>> Tuesday, September 29, 2009
Earlier this month, I was really upset when the conservative media used smear tactics to force Van Jones to resign from his position with the Obama Administration. Jones admittedly had past affiliations with the radical left, but he left that past behind many years ago to focus on a new goal. Not to spread communism, as Glenn Beck claimed, but to help create a new future for capitalism by building up the green sector of our economy.
I read Jones' book, The Green Collar Economy, several months ago, and I loved it. Throughout the book, my thoughts were a constant chorus of yeses and that's rights and exactlies.
Environmentalism covers a very broad range of ideas and goals. It would be nearly impossible to be actively involved in every environmentally-related movement, so we greenies tend to focus on one or two areas that really get our blood boiling. Some people care most about food policy, some about water conservation, others about climate change. For me, I have to tell you, this is it. More than anything, I believe in clean, green, and fair for everyone.
I don't believe that everyone should have equal everything, but I do believe there are certain rights that all human beings are entitled to, and those rights include access to clean water, healthy food, and an unpolluted environment. For too many people, those rights do not exist. For too many years, poor communities have taken the brunt of our environmental damage.

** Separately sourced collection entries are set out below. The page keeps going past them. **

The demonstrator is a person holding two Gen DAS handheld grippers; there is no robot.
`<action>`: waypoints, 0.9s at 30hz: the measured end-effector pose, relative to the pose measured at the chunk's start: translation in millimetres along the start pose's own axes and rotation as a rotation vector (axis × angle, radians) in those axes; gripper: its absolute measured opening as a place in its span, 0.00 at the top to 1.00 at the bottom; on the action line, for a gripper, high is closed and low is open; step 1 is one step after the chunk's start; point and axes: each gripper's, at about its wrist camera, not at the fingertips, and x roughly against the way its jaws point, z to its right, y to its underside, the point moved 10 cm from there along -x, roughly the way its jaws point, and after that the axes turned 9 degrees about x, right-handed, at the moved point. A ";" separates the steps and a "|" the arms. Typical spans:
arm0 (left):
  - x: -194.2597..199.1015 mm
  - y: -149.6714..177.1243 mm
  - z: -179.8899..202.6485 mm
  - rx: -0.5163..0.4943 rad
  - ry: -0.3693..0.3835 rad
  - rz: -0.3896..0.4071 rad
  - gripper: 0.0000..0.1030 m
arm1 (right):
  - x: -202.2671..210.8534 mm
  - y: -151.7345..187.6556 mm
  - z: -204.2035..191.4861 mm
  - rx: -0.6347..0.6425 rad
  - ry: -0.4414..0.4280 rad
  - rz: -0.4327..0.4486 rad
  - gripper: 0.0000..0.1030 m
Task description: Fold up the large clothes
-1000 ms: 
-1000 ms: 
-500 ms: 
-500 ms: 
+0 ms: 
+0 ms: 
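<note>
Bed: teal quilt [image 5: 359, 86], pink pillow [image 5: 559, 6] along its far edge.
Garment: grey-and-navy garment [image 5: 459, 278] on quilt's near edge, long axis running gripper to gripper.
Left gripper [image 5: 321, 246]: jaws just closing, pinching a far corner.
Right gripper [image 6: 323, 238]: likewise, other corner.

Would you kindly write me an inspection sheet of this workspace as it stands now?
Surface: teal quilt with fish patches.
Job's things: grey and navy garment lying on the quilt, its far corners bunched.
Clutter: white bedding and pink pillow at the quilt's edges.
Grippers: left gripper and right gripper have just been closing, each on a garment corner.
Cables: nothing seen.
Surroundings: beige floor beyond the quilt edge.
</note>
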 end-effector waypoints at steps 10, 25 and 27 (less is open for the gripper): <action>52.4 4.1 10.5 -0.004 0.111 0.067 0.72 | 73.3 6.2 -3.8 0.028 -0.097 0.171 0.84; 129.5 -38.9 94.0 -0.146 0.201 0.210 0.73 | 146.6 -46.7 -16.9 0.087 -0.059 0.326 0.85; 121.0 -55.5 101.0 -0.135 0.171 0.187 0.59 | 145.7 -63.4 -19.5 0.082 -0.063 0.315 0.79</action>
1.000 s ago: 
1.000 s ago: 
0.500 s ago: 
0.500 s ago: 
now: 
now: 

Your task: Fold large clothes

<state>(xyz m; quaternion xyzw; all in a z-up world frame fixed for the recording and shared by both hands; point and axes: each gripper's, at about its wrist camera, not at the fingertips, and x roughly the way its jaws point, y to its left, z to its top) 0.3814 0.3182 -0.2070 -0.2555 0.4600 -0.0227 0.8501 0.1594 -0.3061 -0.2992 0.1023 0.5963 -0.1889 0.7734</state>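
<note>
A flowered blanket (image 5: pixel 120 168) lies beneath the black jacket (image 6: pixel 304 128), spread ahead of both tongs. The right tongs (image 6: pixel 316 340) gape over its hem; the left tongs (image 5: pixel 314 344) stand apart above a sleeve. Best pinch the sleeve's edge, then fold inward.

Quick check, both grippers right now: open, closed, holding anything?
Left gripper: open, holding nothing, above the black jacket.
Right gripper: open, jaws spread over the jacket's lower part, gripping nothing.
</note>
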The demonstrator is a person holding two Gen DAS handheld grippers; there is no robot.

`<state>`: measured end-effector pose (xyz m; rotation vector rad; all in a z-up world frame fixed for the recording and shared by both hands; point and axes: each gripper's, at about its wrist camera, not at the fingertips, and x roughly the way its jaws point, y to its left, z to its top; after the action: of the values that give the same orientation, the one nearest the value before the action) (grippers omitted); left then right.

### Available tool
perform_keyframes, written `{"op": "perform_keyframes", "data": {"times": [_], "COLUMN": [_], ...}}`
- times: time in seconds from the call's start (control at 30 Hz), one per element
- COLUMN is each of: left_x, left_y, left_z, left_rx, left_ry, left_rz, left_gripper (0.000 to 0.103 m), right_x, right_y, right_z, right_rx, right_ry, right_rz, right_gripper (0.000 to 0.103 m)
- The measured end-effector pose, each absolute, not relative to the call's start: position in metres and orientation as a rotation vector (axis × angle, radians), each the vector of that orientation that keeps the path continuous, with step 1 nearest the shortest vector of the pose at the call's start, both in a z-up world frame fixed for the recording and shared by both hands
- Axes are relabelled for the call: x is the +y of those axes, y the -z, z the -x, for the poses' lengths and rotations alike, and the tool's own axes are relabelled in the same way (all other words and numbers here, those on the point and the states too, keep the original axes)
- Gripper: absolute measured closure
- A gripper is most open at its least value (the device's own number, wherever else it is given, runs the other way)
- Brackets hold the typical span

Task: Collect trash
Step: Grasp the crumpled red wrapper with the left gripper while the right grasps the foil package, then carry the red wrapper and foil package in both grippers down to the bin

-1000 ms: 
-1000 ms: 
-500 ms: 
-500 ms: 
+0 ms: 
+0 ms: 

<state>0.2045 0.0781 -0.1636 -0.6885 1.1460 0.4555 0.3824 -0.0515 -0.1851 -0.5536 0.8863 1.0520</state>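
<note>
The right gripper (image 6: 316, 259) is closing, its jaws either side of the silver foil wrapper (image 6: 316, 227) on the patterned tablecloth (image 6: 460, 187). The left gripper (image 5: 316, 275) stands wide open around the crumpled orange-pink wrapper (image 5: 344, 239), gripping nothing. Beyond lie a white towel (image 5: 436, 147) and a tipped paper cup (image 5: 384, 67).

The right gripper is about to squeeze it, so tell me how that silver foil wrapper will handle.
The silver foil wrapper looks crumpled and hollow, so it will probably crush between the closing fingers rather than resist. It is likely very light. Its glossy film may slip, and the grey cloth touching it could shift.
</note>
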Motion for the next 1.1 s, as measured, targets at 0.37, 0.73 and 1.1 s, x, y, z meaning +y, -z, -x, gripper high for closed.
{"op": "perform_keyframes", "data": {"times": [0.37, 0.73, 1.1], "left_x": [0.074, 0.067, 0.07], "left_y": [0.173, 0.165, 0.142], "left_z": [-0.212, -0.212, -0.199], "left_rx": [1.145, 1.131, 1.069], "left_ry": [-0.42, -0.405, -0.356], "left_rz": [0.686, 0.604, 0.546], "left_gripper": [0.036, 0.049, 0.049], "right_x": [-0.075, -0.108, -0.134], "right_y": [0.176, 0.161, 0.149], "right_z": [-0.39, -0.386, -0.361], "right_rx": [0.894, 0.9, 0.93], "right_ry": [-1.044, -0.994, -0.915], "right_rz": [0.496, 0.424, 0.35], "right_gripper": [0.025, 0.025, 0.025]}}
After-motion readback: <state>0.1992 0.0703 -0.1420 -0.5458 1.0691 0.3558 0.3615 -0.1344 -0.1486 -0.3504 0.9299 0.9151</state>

I found The Green Collar Economy so inspiring because it is a capitalist solution to two of our biggest problems. Fix our ailing economy by saving the planet. What a beautiful, beautiful concept that, as Jones says, should be common ground for both the right and the left:
We’re not talking about expanding welfare, we’re talking about expanding work. We’re not talking about expanding entitlements, we’re talking about expanding enterprise and investments. We’re not talking about redistributing existing wealth, we’re talking about reinventing an existing sector, and creating new wealth by unleashing innovation and entrepeneurship. This should be common ground. We should be able to stand together and be one country on this.A couple weeks after his resignation, Van Jones asked his supporters to "spread the green jobs gospel." I strongly support a green collar economy, and that's why I've decided that for the next month or two I'll be devoting several posts here and at The Green Phone Booth to explaining what a green collar job is and how we can make this country a little cleaner, greener, and fairer for everyone.
If this is a subject you care about, help me spread the word. Grab a copy of The Green Collar Economy and start preaching the green jobs gospel.